What it is. The pediatric development plan — the US Pediatric Study Plan (PSP) and the EU Paediatric Investigation Plan (PIP).
Why it exists. Both the FDA and EMA require sponsors to plan (or justify deferral/waiver of) studies in children early in development. The plan states what pediatric studies will be done, or why they are not needed, for GLPI-103.
How it is produced here. This is a region-specific administrative document, assembled to the local filing and labeling conventions. Its operational and label content is written to stay consistent with the (simulated) clinical data.
Format & governing standard. FDA PREA/PSP; EU Paediatric Regulation (PIP)
Pediatric Plan (US PSP / EU PIP) — GLPI-103
| Field | Value |
|---|---|
| Document ID | PED-001 |
| Version | 1.0 |
| Standard | FDA PREA/PSP; EU Paediatric Regulation (PIP) |
| Confidentiality | Confidential — portfolio use |
Combined summary of the US Pediatric Study Plan (PSP) and EU Paediatric Investigation Plan (PIP) required for the marketing application.
[MOCK].
Change History
| Version | Date | Author | Summary |
|---|---|---|---|
| 1.0 | 2026-06-29 | Regulatory | Initial pediatric plan |
1. Condition & Relevance
Type 2 diabetes mellitus occurs in adolescents; a pediatric development plan is required (or a waiver/deferral justified) for the new active substance.
2. Proposed Approach
- Deferral of pediatric studies until adult efficacy/safety is established (pivotal GLPI103-301 complete).

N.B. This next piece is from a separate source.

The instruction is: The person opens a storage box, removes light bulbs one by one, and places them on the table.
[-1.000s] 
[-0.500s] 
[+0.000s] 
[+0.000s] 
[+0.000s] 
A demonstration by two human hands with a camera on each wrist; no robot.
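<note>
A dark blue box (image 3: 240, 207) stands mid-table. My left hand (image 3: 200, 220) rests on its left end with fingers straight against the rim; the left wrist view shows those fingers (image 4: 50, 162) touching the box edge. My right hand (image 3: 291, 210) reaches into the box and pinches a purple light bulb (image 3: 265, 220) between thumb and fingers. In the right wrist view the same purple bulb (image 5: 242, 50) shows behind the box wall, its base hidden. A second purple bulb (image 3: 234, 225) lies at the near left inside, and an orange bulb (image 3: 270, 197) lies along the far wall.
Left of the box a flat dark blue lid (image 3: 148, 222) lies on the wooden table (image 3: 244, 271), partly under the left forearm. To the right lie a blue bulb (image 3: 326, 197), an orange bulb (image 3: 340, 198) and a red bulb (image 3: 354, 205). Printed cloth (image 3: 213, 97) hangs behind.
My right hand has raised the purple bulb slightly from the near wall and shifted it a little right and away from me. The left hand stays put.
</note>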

- Planned adolescent (10–<18 y) study of efficacy/safety/PK with appropriate formulation; pediatric PK modeling and extrapolation where scientifically justified.
- Waiver proposed for children below the age where T2DM is not relevant.
3. Regulatory Interactions
PSP agreed with FDA (PREA); PIP agreed with the EMA Paediatric Committee (PDCO), including key binding measures and timelines. Updates submitted as the program matures.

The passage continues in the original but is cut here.